SA banks to fill global gap
SOUTH Africa’s major banks look set to fill a growing gap created by their global counterparts, which in widespread “derisking” are cancelling correspondent banking relationships in Africa and threatening the continent’s access to the global economy.
Among other functions, correspondent banking enables crossborder payments between banks, which ensures businesses can transact in foreign currencies.
“There are two or three markets where we’ve had to engage quite intensely with our dollar-clearing banks . . . because they consider [these markets] to be higher risk from an anti-money laundering point of view,” Standard Bank’s deputy chief executive of corporate and investment banking, Kenny Fihla said.
Angola, a country with considerable growth potential, risked being shut out of the dollar-clearing market, he said.

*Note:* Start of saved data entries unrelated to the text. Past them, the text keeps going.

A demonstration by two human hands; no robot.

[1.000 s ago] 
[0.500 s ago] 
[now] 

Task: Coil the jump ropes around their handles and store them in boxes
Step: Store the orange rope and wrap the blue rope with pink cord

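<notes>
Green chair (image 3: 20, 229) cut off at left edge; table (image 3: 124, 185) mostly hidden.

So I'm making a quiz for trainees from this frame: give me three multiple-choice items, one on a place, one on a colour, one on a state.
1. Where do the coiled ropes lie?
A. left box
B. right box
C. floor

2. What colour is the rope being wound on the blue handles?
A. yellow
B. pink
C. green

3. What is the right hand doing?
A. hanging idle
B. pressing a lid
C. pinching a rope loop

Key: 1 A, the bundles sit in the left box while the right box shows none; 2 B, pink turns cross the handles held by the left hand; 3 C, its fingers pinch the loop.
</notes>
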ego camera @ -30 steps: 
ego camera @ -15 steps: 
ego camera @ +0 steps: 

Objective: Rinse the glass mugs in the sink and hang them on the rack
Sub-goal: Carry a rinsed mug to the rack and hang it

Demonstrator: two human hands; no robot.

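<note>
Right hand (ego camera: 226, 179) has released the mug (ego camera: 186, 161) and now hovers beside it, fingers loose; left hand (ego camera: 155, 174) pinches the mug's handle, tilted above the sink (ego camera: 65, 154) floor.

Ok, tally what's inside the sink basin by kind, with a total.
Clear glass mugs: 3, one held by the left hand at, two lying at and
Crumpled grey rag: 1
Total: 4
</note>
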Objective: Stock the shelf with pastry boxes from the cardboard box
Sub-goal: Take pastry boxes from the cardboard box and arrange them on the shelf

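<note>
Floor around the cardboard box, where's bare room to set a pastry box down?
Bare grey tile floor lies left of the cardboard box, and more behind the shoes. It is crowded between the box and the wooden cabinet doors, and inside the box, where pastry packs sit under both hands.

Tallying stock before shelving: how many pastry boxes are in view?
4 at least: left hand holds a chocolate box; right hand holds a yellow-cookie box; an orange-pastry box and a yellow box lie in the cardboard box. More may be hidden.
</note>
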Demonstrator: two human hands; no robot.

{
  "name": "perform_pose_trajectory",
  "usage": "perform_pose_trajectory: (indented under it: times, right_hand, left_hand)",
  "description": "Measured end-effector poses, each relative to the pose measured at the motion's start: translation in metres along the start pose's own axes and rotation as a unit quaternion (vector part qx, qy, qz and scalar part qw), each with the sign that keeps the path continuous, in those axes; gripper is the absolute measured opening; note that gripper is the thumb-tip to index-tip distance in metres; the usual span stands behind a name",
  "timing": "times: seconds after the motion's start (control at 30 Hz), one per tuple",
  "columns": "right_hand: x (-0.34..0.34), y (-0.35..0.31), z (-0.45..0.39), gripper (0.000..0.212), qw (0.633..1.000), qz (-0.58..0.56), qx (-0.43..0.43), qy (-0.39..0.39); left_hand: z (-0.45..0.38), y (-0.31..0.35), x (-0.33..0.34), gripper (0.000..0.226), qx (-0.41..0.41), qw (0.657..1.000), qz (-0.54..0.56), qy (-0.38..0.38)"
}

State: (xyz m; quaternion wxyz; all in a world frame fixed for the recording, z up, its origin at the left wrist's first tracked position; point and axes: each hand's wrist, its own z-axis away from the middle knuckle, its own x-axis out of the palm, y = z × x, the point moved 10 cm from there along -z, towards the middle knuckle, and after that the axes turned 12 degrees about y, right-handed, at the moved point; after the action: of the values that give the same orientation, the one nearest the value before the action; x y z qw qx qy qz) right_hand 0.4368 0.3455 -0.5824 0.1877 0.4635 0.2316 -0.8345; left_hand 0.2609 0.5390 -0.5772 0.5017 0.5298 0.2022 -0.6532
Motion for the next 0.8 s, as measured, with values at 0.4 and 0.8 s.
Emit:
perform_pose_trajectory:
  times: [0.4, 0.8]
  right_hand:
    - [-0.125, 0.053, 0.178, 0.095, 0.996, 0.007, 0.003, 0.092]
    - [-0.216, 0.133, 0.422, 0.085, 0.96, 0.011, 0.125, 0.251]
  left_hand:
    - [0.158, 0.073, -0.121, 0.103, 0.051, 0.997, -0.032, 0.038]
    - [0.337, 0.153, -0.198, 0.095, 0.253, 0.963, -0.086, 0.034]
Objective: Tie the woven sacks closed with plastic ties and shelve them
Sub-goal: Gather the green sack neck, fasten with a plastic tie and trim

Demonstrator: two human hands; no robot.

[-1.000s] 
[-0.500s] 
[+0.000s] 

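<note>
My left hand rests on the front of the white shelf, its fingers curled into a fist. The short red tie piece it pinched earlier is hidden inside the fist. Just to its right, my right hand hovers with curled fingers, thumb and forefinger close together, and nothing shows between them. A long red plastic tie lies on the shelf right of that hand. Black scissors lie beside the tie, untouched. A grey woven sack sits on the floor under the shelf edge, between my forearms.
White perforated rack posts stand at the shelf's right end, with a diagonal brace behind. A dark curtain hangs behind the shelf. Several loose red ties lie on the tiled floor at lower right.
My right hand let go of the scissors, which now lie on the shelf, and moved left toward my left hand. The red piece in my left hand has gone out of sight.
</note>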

In a post-financial crisis crackdown on commercial crime, global regulators have levied fines against banks that do not have adequate “know your customer” and antimoney laundering processes in place.
In addition to having their own controls in place, correspondent banks must be confident the respondent banks with which they do business, also have these controls in place.
Rather than risk fines and reputational damage, international banks are simply “de-risking” by exiting banking relationships in countries perceived to have inadequate controls.
Standard Bank had been affected by de-risking in Angola, Lesotho, Malawi, Mauritius, Swaziland, Tanzania, Zambia and Zimbabwe, the bank said recently in court papers.
Higher capital charges and compliance costs since the financial crisis had made it more difficult for banks to maintain profitable relationships, resulting in many focusing on core activities, Citi country officer for SA Peter Crawley said.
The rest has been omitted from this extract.